Trump has been under increasing political pressure for days to reconsider the raids, which critics argue take resources away from Border Patrol detention centers that already are detaining four times the number of people they’re designed to hold. In a report last week, government inspectors described described filthy, unhealthy conditions inside some Border Patrol stations, including some in which adults were forced to stand for days on end and centers jammed for more than two weeks with children younger than 7.

The American Civil Liberties Union said in a federal lawsuit filed in New York that thousands of migrants fleeing violence in El Salvador, Guatemala and Honduras haven’t been given a fair chance to make their asylum pleas in court, but were still ordered deported.

Pelosi said ahead of the raids that “families belong together,” and Washington state Democratic Rep. Pramila Jayapal, the co-chair of the Congressional Progressive Caucus, accused the Trump administration of a “willingness to be cruel at every turn.”

However, House Minority Leader Rep. Kevin McCarthy, a California Republican, blamed Pelosi, saying “it is the speaker who caused this problem.” Trump would have delayed the raids again if there had been progress on the reform of asylum rules in the House, he said.

Immigration activists are planning rallies this weekend in several of the targeted cities, including one in Chicago, where organizers expect to draw about 10,000 people.

“We will not be swayed by fear and fiat,” Justin Valas of Asian Americans Advancing Justice in Chicago told The Associated Press.

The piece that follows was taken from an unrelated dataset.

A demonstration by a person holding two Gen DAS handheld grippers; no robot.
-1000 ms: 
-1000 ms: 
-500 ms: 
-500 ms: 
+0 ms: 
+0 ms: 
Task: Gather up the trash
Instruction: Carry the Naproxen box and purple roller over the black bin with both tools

Advocates ramped up know-your-rights training for immigrants after Trump took office, and are advising all immigrants, regardless of their immigration status, to refuse answers to ICE officers’ question and demand to see proper paperwork.

“We don’t want to alarm folks, but we want to alert folks,” Melissa Taveras of the Florida Immigrant Coalition told the AP.

The Associated Press contributed reporting.